Aidan Chau is a junior at Douglas Anderson School of the Arts, where he majors in clarinet performance. Like many teens across the globe, he’s worried about what climate change could mean for the future.
While a good chunk of those concerned teens (as many as one in four) go the traditional advocacy route - going to rallies, participating in walk-outs, and writing letters to public officials - Chau decided to go a step further. He founded his own nonprofit, called Artfully Green.
“I have many friends who are very passionate about climate change and the environment. So I decided it would be a good idea to start an organization where we could make an impact,” Chau said.
The Artfully Green leadership team includes three other Douglas Anderson students: Elena Every, Sofia Klostermeyer, and Emma Bailey.
The nonprofit is still in its infancy, but it already has a claim to fame - it helped raise more than $20,000 to supply the city of Wuhan, China, with masks and other medical supplies as the city struggles with the coronavirus outbreak. Chau said Artfully Green’s efforts were covered by a local news station in Wuhan as well as China Central Television.
But the main focus of the nonprofit is to fund climate change research and raise awareness.
“At Artfully Green we have artists create art inspired by climate change,” Chau explained. “We sell that art and use the money that we raise to conduct climate research and to help out wherever we can in the world.”
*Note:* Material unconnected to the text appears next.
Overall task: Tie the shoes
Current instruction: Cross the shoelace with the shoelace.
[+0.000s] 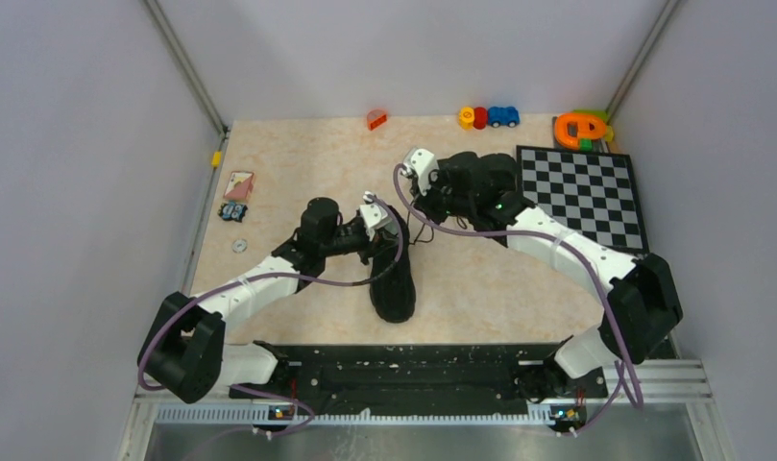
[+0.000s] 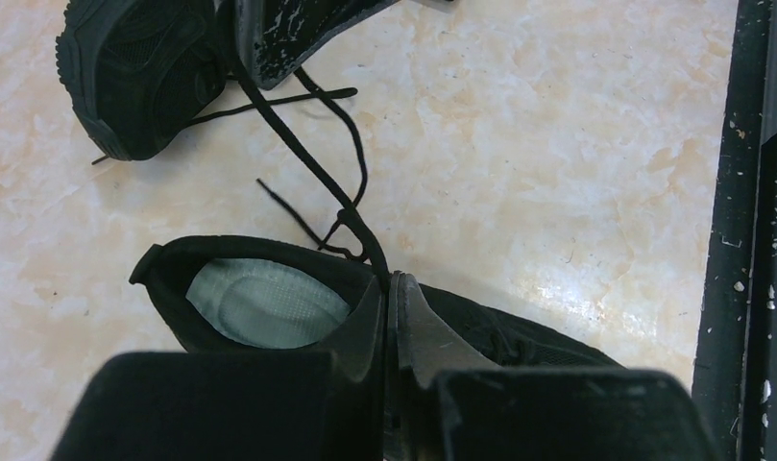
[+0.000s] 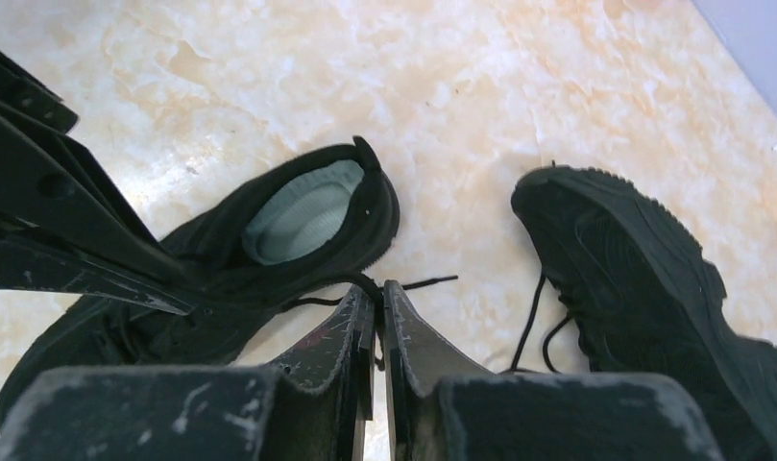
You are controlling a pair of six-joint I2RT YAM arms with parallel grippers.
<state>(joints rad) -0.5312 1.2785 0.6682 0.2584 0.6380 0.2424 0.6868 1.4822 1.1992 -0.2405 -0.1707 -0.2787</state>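
Left gripper [image 2: 388, 279] pinched shut on a lace [image 2: 307, 163] over the near shoe [image 2: 259, 303]; right gripper [image 3: 376, 288] beside that shoe, jaws barely parted, hold unclear.

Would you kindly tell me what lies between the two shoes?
Black laces cross bare tabletop between near shoe and far shoe, shown in the left wrist view.

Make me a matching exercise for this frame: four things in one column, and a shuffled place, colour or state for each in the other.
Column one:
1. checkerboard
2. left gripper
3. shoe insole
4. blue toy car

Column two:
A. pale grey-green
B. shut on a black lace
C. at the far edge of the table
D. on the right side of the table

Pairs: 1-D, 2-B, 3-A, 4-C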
The nonprofit is currently focusing its research efforts on algae, specifically giant kelp, and how the aquatic species could help fight climate change through carbon sequestration, which is the process of capturing and storing atmospheric carbon dioxide - the most commonly produced greenhouse gas.
Chau will be talking about this research in his upcoming TEDxYouth@Jacksonville talk on Tuesday, March 3.
“In my TED talk, I'm going to not only push for algae research and algae for climate change, but I'm also going to talk about the effects of climate change that we've had. But since that's covered a lot already, I'm going to talk about how we could better push for future technologies to be implemented in plans like the Green New Deal and the Paris Agreement,” he said.
He’ll be joined on stage at the Florida Blue Conference Center by five other local high schoolers:
- Jabrea Ali, who will present three steps in self-transparency that can improve mental health in young people.
- Mario Barrozo, who suggests the American education system could be improved by looking to models used in other countries.
- Jessica Malosh, who will discuss the dangers of social media and how posting more inclusive content could help relieve feelings of isolation and depression among teenagers.
- Winston Seabrooks, who will explore how to bring pride back to his inner city school and how to motivate its students to take on leadership roles.
- Zariah Swanigan, who will describe how negative labels and stereotypes impact young people.